Enfin, la Chine souhaite que l’UE lui reconnaisse le statut d’économie de marché. Ce statut lui permettrait un meilleur accès au marché européen protégé par les lois anti-dumping. Cependant, Bruxelles sait que la plupart des grandes entreprises chinoises sont encore étatiques et qu’elles bénéficient d’un accès plus facile au crédit pas cher. Les entreprises chinoises sont donc avantagées par rapport aux entreprises européennes. Le statut d’économie de marché devrait être reconnu à la Chine en 2016, 15 ans après son intégration de l’OMC en 2001. Jusqu’à cette date, l’UE continuera avec son “protectionnisme commercial” , selon Pékin.

L’échange inégal : de l’environnement aux conditions de fabrication

L’accès au marché européen, priorité chinoise, n’est pas le seul dossier sur la table des deux diplomaties. En avril 2012, l’eurodéputée française Marielle De Sarnez a présenté un rapport sur les déséquilibres existants dans les rapports UE-Chine.

D’abord, Pékin impose toujours des barrières commerciales à l’accès à son marché. En 2011, selon la Chambre de Commerce de l’UE en Chine, 43% des chefs d’entreprises européennes implantées en Chine estiment que les mesures prises par Pékin leur sont discriminatoires (contre 33 % en 2010).

Mais l’eurodéputée rapportait également le problème de la protection des droits de propriété intellectuelle. Selon Mme De Sarnez, “la faible protection de la propriété intellectuelle en Chine - qui ne prend pas part aux négociations de l’accord commercial anti-contrefaçon (ACTA) - dissuade de plus en plus les investisseurs européens” . “En 2010, 85% des marchandises enfreignant les droits de propriété intellectuelle saisies par les douanes européennes provenaient de Chine” .

L’environnement est un autre dossier épineux lors des sommets UE-Chine.
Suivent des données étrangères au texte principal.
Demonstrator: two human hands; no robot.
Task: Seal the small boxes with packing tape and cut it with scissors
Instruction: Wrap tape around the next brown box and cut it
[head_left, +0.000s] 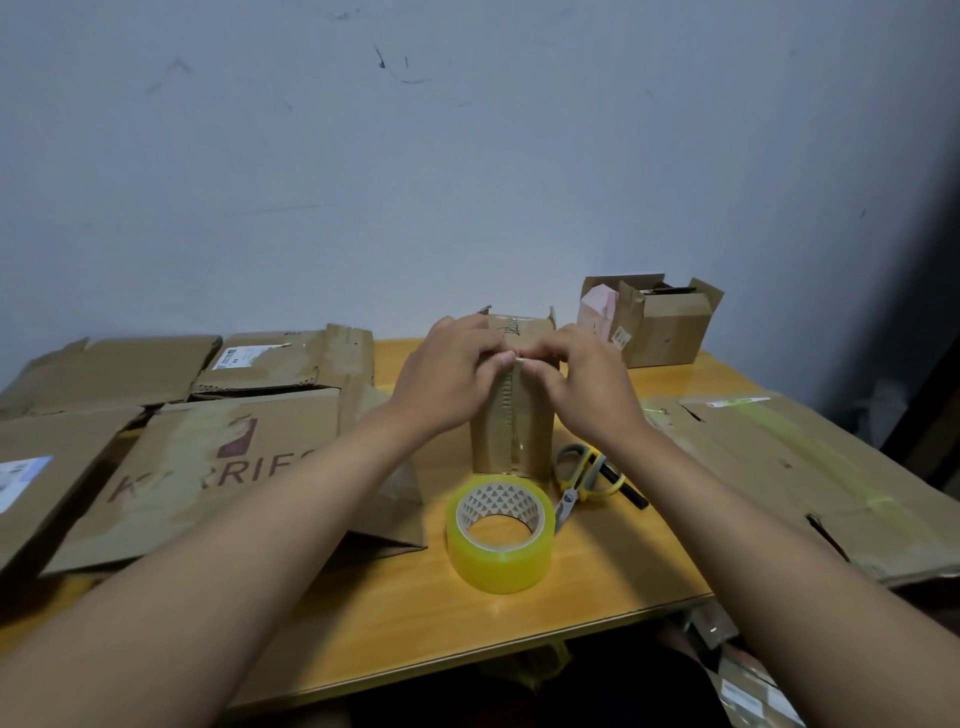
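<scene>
A small brown cardboard box (511, 431) stands upright in the middle of the yellow table (597, 561), with clear tape running down its front seam. My left hand (447, 374) and my right hand (587, 384) meet at the box's top edge, fingers curled over it, fingertips pinching at the seam. A roll of clear yellowish packing tape (500, 535) lies flat just in front of the box. Yellow and grey scissors (584, 480) lie closed to the right of the roll, beside a black pen (626, 488).
Flattened cardboard boxes (208, 467) cover the table's left side, and more flattened cardboard (810, 467) lies at the right. An open small box (662, 322) with a pink item stands at the back right against the wall.
</scene>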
Lors de ce 15ème rendez-vous, les deux parts ont signé un accord sur la réduction des émissions de gaz à effet de serre. Le texte, signé par Andris Piebalgs (commissaire au Développement) et Chen Deming (ministre du Commerce), prévoit l’introduction d’un système de quotas en Chine. La Chine est le premier producteur mondial de dioxyde de carbone. Il s’agit d’un “pas important” selon la commissaire à l’Environnement, Connie Hedegaard.
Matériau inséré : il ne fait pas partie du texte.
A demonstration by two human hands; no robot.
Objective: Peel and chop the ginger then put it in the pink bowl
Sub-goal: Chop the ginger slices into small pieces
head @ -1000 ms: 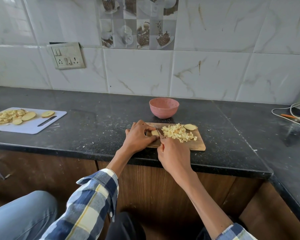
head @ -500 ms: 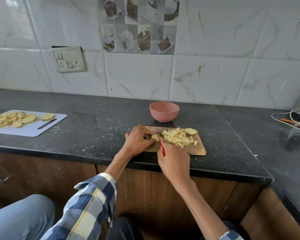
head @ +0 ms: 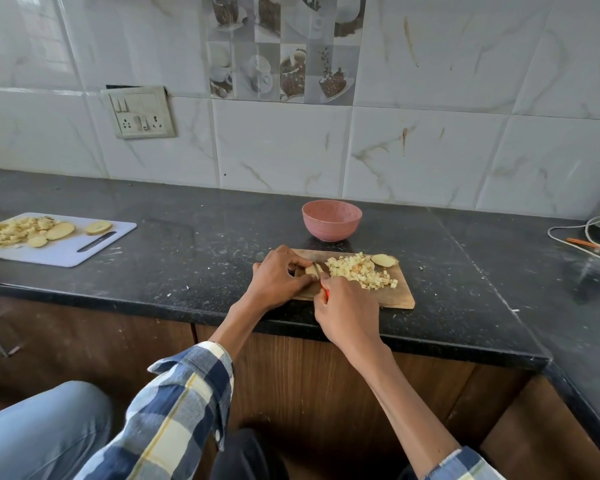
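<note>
A small wooden chopping board (head: 400,296) lies near the counter's front edge. On it sits a heap of chopped ginger cubes (head: 359,270) and, at its far right, one peeled ginger slice (head: 384,260). My left hand (head: 279,275) pinches a ginger piece (head: 311,270) on the board's left part. My right hand (head: 347,311) grips a red-handled knife (head: 321,276), its blade set against that piece. The pink bowl (head: 331,220) stands just behind the board and looks empty.
A white cutting board (head: 63,252) with chopped pieces, slices and a knife lies at the far left of the black counter (head: 187,244). White cables (head: 568,240) and a metal appliance sit at the right edge. A tiled wall with a socket plate (head: 141,112) rises behind.
Both hands stay on the board over the ginger piece; the knife's red handle has come into sight. The camera has tilted slightly.
</note>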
Pourtant, ce texte ne mentionne pas le problème de la taxe sur les émissions de CO2 des avions. La nouvelle législation européenne prévoit que les compagnies aériennes arrivant ou partant d’un aéroport européen achètent 15% du CO2 qu’elles produisent. La Chine (tout comme la Russie, l’Inde et les USA) s’oppose à cette loi. Alors qu’en avril 2013 la taxe devrait entrer en vigueur, la Chine menace de prendre des mesures de rétorsion - y compris de clouer au sol des avions européens, ou d’annuler des commandes à AirBus. C’est pour cela que quatre pays européens (membre d’EADS) souhaiteraient reporter la date d’entrer en vigueur de la taxe.

Enfin, les conditions de travail en Chine sont probablement le sujet - quand il s’agit de commerce UE-Chine - qui fait le plus souvent parler la presse européenne et internationale. En juin dernier, par exemple, un rapport de l’organisation China Labor Watch décrivait comme les sous-traitants d’Apple en Chine font travailler leurs ouvriers. Dans des conditions très dangereuses, “les ouvriers travaillent 30 jours par mois, 11 heures par jour, soit plus de 300 heures par mois” , racontait Chang Lee, le directeur exécutif de China Labour Watch.

Avant que l’échange entre Bruxelles et Pékin soit égal, de nombreuses améliorations restent à apporter dans le système chinois. Ce sera donc au tour du successeur de Wen Jiabao, le sixième Premier ministre chinois qui quittera le pouvoir en 2013, à entamer ce changement.